Wie managen Sie Tournee und Kinder? Ihre beiden jüngsten Söhne, fünf und elf Jahre alt, fordern sicher noch sehr viel Aufmerksamkeit und Zuwendung. Kann es daher sein, dass Sie eine Tournee auch zum „Auftanken“ für sich selbst nutzen?
Lemper: Ja, schon. Es ist einfach total anstrengend, allen Menschen in meiner Familie gerecht zu werden. Alle Kinder verlangen Zuneigung und Sorge – jedes auf seine ganz eigene Weise. Auch mein Mann kann anstrengend sein... Ja, ich habe schon viel Gutes gepflanzt. Und manchmal bin ich auch überfordert – aber doch immer umgeben von Leben und Liebe.
Ihre Kinder haben Sie – wie man lesen kann – immer mal wieder als „typisch deutsch“ bezeichnet. Was ist an Ihnen so typisch deutsch, dass es ins Auge fällt?

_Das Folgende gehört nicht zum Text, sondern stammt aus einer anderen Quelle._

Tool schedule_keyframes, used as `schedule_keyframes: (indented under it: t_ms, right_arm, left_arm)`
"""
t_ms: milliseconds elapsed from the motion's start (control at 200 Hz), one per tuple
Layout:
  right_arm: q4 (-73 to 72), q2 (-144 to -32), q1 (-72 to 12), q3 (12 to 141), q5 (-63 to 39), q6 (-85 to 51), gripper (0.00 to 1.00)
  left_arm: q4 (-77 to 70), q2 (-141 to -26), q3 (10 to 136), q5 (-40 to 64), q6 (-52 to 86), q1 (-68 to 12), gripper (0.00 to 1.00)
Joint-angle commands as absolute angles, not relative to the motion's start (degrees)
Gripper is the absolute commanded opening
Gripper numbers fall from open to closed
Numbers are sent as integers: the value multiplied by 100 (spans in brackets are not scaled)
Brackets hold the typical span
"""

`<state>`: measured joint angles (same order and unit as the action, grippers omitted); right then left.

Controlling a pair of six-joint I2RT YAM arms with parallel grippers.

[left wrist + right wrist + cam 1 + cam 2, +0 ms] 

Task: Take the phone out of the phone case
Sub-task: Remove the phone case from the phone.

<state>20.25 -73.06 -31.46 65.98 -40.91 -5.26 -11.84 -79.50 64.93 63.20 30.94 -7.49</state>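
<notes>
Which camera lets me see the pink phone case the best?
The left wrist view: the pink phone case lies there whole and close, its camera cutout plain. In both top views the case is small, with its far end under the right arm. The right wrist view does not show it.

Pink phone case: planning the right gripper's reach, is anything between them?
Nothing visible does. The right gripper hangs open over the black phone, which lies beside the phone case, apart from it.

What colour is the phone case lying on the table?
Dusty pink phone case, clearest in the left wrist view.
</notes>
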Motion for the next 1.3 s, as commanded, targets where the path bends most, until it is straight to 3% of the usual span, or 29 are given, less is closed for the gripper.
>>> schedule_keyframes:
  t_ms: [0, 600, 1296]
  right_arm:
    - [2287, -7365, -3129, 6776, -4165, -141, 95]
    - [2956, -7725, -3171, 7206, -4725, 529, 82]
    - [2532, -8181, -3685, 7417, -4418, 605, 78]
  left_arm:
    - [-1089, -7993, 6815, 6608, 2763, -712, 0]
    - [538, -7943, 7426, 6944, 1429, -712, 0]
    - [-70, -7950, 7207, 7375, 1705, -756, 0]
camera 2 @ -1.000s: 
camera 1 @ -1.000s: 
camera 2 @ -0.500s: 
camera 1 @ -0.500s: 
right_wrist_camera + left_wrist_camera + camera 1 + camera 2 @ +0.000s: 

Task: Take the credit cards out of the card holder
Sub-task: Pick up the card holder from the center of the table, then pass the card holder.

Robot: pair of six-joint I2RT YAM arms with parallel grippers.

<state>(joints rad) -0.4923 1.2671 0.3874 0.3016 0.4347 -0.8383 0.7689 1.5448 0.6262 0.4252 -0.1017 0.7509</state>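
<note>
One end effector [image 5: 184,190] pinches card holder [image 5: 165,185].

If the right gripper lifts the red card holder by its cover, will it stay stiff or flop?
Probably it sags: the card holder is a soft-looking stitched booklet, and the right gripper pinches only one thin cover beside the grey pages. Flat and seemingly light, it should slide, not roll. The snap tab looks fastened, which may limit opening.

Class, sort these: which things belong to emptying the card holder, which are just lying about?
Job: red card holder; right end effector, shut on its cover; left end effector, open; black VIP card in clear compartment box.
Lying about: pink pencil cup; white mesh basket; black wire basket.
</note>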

Lemper: Ha, naja, wenn ich ab und zu mal streng bin und kritisiere. Wenn ich zur Selbstdisziplin auffordere, zur Zähigkeit und Stärke. Ich bin halt eine Powerfrau. Das ist mitunter eine Herausforderung für meinen Mann und meine kleinen Söhne. Manchmal gibt es auch schon Streit, wenn ich einfach nur auf einer guten Esskultur bestehe. Kein Stopfen, nichts Ungesundes. Das ist gar nicht so leicht. Aber meine Männer mokieren doch immer mit Liebe meine „Non American Art“.